▸ **Problem**: The answer must consist of every line from the data that holds the string "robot".

▸ **Extracted information**:
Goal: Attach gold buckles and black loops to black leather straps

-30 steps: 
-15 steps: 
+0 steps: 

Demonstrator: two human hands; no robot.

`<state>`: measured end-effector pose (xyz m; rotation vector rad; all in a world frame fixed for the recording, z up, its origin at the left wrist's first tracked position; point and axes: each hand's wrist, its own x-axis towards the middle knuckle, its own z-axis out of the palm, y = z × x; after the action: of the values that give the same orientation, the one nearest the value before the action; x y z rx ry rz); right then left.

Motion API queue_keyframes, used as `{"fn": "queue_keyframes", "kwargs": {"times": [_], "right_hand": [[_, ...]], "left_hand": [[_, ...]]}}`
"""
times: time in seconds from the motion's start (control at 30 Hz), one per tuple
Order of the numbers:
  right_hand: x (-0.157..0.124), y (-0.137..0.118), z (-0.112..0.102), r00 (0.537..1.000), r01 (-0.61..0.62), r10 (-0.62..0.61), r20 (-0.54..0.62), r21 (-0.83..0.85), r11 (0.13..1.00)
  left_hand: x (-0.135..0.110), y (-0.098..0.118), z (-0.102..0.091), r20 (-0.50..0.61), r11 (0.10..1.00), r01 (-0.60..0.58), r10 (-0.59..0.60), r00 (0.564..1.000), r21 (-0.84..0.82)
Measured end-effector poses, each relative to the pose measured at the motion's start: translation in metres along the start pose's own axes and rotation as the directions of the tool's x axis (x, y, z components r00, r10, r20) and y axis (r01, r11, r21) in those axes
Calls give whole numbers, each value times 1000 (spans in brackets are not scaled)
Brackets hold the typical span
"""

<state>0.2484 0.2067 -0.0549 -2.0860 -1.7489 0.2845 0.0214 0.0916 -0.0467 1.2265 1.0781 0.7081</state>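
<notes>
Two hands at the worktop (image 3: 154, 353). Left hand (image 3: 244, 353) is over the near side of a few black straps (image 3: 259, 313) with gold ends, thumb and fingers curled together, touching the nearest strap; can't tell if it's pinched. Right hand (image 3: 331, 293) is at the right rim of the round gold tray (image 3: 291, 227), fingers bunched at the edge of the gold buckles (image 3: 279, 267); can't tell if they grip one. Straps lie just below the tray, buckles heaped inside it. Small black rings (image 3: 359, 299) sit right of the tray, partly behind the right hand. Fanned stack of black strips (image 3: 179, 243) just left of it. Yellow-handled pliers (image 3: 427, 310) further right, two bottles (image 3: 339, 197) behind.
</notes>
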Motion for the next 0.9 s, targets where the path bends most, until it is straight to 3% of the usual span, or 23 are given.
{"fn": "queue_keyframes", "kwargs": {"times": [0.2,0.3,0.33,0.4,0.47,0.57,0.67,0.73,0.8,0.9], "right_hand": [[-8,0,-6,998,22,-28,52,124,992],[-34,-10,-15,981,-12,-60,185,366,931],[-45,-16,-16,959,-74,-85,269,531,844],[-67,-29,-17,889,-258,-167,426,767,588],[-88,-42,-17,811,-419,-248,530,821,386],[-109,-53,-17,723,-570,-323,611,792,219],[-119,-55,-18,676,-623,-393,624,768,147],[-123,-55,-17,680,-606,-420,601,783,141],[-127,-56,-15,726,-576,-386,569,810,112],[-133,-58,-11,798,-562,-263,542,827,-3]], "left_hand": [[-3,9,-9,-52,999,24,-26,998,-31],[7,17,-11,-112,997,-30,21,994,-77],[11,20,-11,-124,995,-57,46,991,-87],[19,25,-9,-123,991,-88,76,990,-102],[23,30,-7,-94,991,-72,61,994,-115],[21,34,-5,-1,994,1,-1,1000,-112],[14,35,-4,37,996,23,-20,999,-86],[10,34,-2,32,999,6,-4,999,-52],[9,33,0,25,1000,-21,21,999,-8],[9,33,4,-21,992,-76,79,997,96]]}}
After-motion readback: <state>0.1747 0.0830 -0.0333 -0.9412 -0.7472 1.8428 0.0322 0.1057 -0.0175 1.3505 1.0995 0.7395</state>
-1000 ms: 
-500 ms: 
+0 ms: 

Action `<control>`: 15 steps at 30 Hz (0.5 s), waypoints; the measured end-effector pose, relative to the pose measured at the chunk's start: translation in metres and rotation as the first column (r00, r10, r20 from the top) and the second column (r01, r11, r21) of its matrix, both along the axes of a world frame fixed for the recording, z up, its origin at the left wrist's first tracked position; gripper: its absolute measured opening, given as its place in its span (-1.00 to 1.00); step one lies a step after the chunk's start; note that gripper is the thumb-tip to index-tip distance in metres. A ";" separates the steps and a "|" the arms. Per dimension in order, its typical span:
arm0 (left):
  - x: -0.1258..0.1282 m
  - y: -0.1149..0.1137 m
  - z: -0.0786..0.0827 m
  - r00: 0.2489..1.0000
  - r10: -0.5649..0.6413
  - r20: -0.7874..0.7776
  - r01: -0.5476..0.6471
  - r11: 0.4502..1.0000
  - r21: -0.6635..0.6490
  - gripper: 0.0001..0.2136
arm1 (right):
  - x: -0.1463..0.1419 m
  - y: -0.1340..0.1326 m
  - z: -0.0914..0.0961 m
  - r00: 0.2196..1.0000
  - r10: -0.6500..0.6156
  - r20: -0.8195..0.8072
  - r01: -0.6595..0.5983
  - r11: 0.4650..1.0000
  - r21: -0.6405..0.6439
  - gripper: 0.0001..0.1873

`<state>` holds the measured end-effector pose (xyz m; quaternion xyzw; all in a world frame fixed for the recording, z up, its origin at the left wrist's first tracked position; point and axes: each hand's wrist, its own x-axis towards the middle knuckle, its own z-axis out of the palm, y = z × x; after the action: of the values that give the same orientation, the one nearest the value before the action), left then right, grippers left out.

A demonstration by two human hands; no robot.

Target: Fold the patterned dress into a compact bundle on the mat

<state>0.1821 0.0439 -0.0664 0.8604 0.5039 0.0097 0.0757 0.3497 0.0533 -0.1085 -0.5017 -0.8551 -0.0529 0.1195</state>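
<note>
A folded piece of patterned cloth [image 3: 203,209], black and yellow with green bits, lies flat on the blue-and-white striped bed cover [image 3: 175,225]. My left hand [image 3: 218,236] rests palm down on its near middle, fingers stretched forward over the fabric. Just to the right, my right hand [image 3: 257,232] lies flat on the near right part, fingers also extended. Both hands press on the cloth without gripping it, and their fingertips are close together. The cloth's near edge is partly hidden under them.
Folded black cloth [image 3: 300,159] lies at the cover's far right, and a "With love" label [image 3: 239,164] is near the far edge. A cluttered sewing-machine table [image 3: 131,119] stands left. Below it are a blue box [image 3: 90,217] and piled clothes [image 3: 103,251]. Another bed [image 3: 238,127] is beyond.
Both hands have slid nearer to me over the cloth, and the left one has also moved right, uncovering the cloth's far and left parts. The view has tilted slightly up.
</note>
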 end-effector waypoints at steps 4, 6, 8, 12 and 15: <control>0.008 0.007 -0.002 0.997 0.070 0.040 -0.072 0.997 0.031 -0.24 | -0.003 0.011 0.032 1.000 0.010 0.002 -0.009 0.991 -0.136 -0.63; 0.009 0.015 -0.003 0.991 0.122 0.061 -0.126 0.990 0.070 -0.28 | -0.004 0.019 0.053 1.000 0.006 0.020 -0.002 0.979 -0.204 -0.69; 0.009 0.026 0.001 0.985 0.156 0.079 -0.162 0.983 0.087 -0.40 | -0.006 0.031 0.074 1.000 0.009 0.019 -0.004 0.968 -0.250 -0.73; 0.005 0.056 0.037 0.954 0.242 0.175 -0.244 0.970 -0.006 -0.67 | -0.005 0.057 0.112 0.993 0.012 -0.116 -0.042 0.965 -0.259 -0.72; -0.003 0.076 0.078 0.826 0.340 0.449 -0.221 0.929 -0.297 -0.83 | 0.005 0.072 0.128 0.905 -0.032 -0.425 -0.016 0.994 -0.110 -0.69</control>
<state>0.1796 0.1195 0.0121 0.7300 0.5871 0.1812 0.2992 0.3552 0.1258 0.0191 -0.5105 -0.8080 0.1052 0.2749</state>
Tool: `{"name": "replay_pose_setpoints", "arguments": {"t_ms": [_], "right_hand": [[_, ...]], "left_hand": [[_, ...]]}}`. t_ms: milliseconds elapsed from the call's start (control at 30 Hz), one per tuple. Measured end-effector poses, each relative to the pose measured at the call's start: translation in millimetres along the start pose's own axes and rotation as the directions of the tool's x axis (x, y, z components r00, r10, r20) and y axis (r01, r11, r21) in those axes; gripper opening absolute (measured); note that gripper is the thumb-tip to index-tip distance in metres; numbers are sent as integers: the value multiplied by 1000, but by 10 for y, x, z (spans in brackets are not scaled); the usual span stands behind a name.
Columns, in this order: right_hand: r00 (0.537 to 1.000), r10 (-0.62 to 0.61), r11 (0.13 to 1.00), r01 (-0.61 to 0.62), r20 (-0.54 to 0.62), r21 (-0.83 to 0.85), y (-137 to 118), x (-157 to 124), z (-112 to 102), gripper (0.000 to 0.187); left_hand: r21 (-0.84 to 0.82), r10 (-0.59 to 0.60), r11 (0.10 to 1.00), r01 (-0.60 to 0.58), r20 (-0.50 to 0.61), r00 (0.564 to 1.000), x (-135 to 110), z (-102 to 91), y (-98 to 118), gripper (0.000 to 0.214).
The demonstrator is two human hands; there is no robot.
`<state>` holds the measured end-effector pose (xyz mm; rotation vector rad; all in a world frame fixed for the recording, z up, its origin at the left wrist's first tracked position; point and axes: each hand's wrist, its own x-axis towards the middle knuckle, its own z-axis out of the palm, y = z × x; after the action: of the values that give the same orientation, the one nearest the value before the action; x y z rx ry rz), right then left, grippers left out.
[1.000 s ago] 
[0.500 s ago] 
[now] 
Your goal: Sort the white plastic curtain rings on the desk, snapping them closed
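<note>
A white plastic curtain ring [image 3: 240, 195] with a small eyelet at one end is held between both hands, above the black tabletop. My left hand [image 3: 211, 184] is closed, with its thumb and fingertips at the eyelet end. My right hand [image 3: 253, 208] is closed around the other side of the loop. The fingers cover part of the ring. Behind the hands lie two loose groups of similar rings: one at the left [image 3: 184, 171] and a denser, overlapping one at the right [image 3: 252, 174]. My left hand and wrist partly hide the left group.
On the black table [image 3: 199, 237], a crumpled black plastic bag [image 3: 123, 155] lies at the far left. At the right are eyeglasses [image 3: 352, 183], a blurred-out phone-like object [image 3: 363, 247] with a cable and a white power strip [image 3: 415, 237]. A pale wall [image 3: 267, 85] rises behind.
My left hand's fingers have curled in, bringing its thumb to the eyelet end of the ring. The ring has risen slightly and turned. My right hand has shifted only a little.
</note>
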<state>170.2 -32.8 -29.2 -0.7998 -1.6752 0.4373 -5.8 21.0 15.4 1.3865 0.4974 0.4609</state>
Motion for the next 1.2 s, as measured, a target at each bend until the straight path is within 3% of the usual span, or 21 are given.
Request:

▸ **Written answer**:
Demonstrator: two human hands; no robot.
A demonstration by two human hands; no robot.
The demonstrator is two human hands; there is no robot.

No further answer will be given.